“It is because you don’t understand how to handle her, I expect,” replied I. “Do you know anything about the three men who took you ashore yesterday?”
“No,” answered Cunningham. “Didn’t they return to the ship?”
“They did not; and I am very much afraid that we shall never set eyes upon them again.”
“Phew!” whistled Cunningham; “that’s bad news, although I’m not very greatly surprised to hear it after the way that the beggars ashore behaved—Hillo! what’s this? Why—I say, Temple, there’s a dead native floating about out here. What’s the meaning of that?”
“It means that a determined attempt to capture the schooner was made, about two hours ago, and was very near being successful,” said I. “Do you mean to say that you did not hear the rumpus?”
“Not a sound of it,” answered Cunningham. “But of course that may be accounted for by—but one can talk about that later. Just heave me a rope’s end, there’s a good chap, and— I say, how are we going to get the skipper up on deck? He’s rather badly hurt, and can’t manage without assistance, I’m afraid.”
The canoe was by this time close aboard of us, and a few seconds later she was brought alongside with the aid of the line which I hove to Cunningham. Then I dropped lightly over the side into her, to see what could be done to help Brown, who all this time had remained perfectly silent. I found him propped up in the eyes of the little craft, and when I stooped over him I saw that his eyes were closed, as though he slept. But according to Cunningham it was not sleep, it was insensibility, resulting from a blow on the head with a heavy club. In any case the poor old fellow was obviously quite unable to help himself. I therefore took the rope’s end which I had thrown to Cunningham, made a standing bowline in the end of it, passed it under the skipper’s arms, and then sang out to those on deck to hoist away gently, while Cunningham and I helped by lifting. Thus presently we managed to get Brown first on deck and then down into his own stateroom, where Cunningham, who claimed to possess a certain amateurish skill and knowledge in medicine and surgery, at once took him in hand, while I returned to the deck and assisted the others in the task of straightening up generally.

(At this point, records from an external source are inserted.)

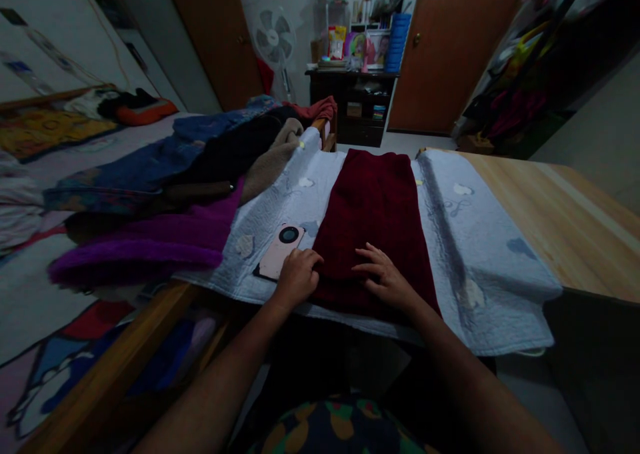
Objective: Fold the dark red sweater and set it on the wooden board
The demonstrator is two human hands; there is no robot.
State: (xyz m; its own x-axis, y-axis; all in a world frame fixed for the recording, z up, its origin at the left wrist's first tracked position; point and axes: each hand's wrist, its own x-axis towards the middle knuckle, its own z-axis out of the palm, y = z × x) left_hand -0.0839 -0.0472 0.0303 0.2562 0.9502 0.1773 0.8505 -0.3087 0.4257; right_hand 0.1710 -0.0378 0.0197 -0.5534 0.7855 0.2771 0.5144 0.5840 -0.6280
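Note:
A dark red cloth (375, 207), folded into a long shape, lies on a light blue quilted cover (465, 241). My left hand (299, 275) is at the cloth's near left edge, fingers curled and close together; whether they pinch the fabric is too small to tell. Spread over the near part of the cloth are the fingers of my right hand (383, 273), holding nothing. Just left of my left hand lies a pink phone (277, 254) with a round black camera, partly behind that hand.
Purple (165, 241), black and denim clothes are heaped on the left, over a wooden rail (125, 347). A wooden board (560, 207) extends at the right. A fan (274, 37) and a dark cabinet (350, 114) stand at the back.

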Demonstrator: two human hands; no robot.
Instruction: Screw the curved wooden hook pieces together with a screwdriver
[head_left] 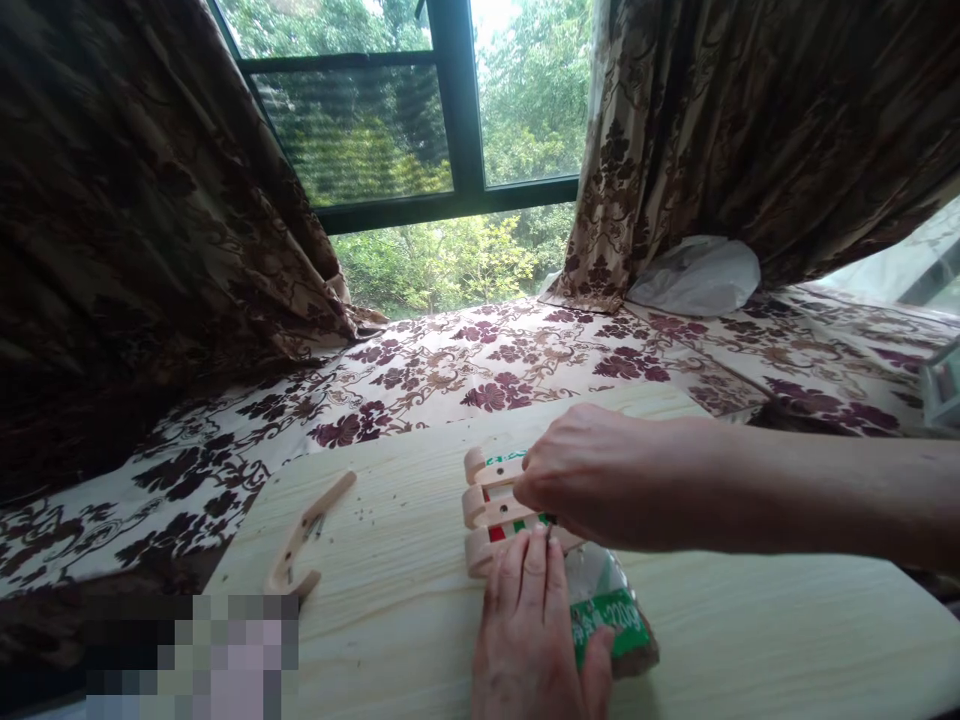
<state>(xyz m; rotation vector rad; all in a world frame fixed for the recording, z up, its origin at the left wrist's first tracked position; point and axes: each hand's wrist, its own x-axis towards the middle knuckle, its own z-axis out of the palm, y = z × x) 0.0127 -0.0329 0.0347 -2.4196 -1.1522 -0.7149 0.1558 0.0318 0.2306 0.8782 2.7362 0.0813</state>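
Observation:
My left hand (529, 625) lies with fingers stretched out on the nearest of several pale wooden bars with rounded ends (480, 552). Its thumb rests on a clear plastic packet (611, 615) with a green printed label, which lies under the bars. Dark screw heads or holes dot the bars. My right hand (574, 470) is closed in a fist over their right ends, coming in from the right. A small dark tip shows below the fist, but what it grips is hidden.
A bent wooden piece (289, 540) lies on the left of the pale board (390, 600), with several small screws (315, 527) beside it. Dark crumbs dot the board. Behind are flowered cloth (487, 370), a white plastic bag (697, 277), curtains and a window.

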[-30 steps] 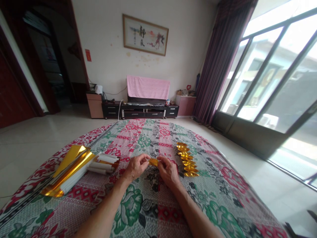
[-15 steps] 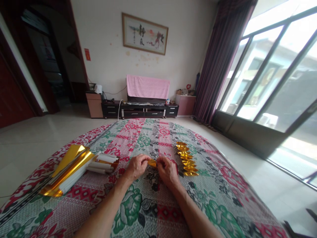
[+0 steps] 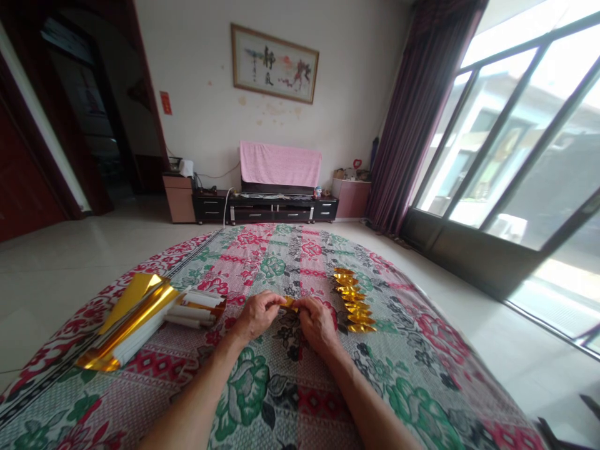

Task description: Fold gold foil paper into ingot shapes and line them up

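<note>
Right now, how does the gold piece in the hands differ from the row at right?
The gold piece is pinched by the left hand and right hand; the row of gold pieces lies on the patterned cloth. The gold piece is single and partly covered; the row has several, with pointed ends showing. Both are shiny gold.

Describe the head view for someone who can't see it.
A person's left hand and right hand hold a small gold piece over a floral cloth. Gold and white sheets lie to the left, a row of gold pieces to the right.
</note>
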### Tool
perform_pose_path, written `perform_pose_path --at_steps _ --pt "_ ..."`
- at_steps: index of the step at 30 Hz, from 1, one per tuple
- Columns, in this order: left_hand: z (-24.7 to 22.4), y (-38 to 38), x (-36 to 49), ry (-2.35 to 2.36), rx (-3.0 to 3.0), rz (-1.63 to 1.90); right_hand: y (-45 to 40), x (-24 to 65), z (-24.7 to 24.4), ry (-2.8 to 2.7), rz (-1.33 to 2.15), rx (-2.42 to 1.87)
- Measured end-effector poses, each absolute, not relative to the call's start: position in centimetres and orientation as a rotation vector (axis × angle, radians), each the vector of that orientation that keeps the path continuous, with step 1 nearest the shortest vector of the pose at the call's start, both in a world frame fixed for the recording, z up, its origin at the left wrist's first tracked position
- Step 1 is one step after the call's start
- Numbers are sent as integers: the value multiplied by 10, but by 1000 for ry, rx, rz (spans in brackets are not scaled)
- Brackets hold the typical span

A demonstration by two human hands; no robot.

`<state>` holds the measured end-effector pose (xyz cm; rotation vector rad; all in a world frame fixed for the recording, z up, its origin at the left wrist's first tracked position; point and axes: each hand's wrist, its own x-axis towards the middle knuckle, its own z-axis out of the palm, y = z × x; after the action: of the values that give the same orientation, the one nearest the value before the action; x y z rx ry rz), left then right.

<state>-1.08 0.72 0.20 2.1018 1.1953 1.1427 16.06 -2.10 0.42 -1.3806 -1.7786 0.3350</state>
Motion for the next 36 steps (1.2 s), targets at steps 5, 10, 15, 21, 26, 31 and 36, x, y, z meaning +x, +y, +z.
perform_pose_path --at_steps 5,10,15,21,26,31,36 --pt "3 6 -12 1177 2344 1100 -19 162 2 -1808 278 -1389" --pt "3 5 -12 1209 2453 1011 -17 161 -5 -1825 217 -1400" --pt "2 4 -12 1235 2484 984 -15 160 -8 -1854 173 -1410" --pt "6 1 -11 1271 2574 969 -18 160 -6 -1873 160 -1398" --pt "8 -1 -6 1256 2641 995 -18 160 -7 -1877 166 -1394" --pt "6 0 -6 1190 2655 975 -19 159 -4 -1894 140 -1392" --pt "6 0 -5 1129 2638 923 -20 160 0 -1939 114 -1391"
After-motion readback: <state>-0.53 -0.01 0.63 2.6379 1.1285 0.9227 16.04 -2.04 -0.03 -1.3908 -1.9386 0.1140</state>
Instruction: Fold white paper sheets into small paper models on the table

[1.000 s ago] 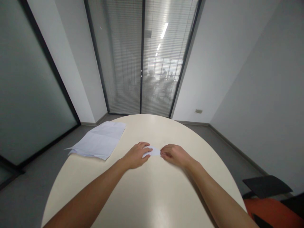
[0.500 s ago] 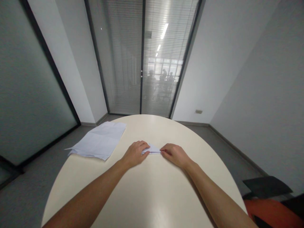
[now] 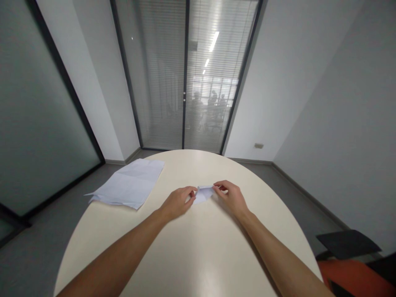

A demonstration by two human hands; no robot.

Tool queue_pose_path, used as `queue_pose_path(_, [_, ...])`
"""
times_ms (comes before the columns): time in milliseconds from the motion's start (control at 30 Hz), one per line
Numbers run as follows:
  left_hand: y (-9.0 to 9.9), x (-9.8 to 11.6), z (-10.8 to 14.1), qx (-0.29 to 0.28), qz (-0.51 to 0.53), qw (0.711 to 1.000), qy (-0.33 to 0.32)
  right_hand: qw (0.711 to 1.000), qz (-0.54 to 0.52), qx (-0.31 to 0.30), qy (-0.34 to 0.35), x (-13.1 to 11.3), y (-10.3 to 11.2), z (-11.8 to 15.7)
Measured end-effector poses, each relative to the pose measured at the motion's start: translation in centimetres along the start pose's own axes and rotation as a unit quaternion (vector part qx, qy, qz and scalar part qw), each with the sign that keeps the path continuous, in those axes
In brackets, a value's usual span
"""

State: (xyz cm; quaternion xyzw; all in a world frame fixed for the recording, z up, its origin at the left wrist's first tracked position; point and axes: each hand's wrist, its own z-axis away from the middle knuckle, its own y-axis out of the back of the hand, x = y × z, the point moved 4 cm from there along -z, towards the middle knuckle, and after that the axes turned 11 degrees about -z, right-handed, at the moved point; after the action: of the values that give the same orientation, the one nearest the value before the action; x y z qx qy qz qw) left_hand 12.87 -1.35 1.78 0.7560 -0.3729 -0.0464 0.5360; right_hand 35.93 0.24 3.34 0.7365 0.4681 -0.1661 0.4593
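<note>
A small piece of folded white paper [image 3: 204, 193] is held between both hands over the middle of the table. My left hand [image 3: 179, 201] pinches its left end with thumb and fingers. On the other side, my right hand [image 3: 230, 196] grips the upper right corner between thumb and fingertips. The paper's far edge is tilted up off the tabletop, and a crease runs near that edge. Its left end is partly hidden by my left fingers.
White paper sheets [image 3: 130, 183] lie in a loose stack on the left of the round cream table [image 3: 192, 255], overhanging its edge. A chair with an orange seat [image 3: 355, 276] and black armrest [image 3: 349, 243] stands at the lower right. A glass partition with blinds [image 3: 163, 103] is beyond.
The folded paper has turned so its inner face shows and its far edge is raised. My right hand has shifted slightly up and right; the left grip has moved to the paper's end.
</note>
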Motion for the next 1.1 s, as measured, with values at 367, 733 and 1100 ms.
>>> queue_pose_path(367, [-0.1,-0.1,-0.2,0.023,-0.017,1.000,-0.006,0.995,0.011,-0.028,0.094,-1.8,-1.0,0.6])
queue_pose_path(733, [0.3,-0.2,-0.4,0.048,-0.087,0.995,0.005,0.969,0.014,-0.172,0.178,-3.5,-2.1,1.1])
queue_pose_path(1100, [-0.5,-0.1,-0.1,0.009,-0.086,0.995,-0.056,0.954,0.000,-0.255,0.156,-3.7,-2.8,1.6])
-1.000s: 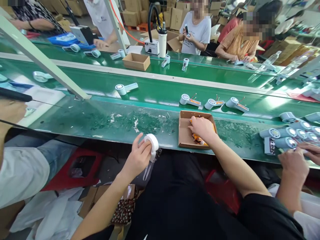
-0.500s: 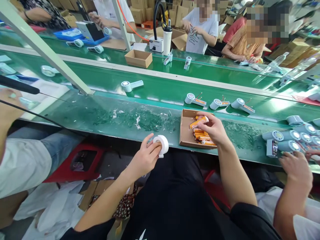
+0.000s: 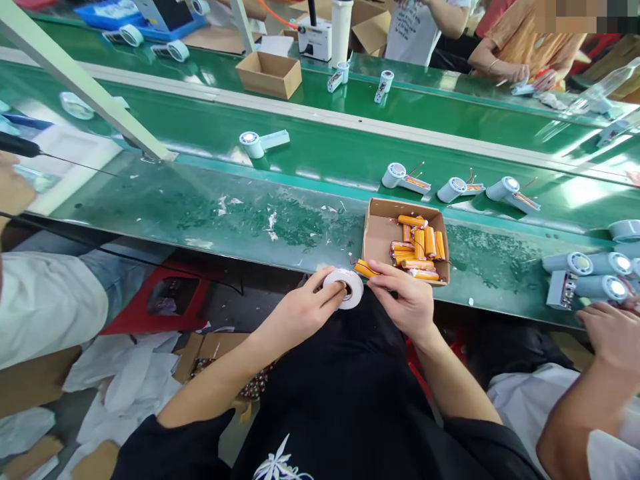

By the time we had finished the young dawn was paling the eastern sky, and the island, from being a mere shapeless black shadow, had changed to a deep neutral-tinted—almost black—silhouette, as clear and sharp of outline as though it had been cut out of paper, its equally dark reflection trembling on the surface of the water, and coming and going almost as far out as where the schooner lay at anchor. Then, even as I stood watching, the pallor brightened to a clear, pale tint of purest primrose, which presently flushed into a warm, delicate orange hue; a long shaft of white light shot straight up toward the zenith, and an instant later the topmast branches of the trees that crowned the island became edged with a thin hair-line of burning gold, which spread with marvellous rapidity north and south until every limb and trunk glowed with it. Finally a level beam of golden light flashed through a dense clump of foliage that crowned the highest point of the island, and the next instant that same clump became swallowed up and lost in a great, dazzling, palpitating blaze of golden light, which was the body of the rising sun; the colour of the island changed from neutral tint to deep sepia, and from that to innumerable subtle tones of olive and green, as the light grew stronger, and the masses of foliage separated themselves from each other and became distinct, until the shape of each became perfectly defined and took its proper place in the picture. And while these magical colour changes were in progress the deep shadow which marked the junction of land and water dissolved until the beach once more emerged into view, with the jollyboat still hauled up on it where she had been left on the previous day, and round about her, to left and right, eight big canoes, undoubtedly those which had been used in the attack upon the schooner a few hours earlier.
While I still stood gazing, entranced, at the beauty of the new day, Cunningham emerged from the companion way and joined me.
“Well,” he said, “you will be glad to hear that I think we shall pull the poor old skipper through, after all. I started to give him a thorough overhaul as soon as you left me; and I found that those murdering thieves of natives had literally cracked the poor old chap’s skull for him. I also found that a tiny splinter of bone had been driven inward upon the brain by the force of the blow; and this splinter I succeeded in extracting, with the result that he emerged from his state of coma, and, after I had properly dressed his wound, went to sleep.”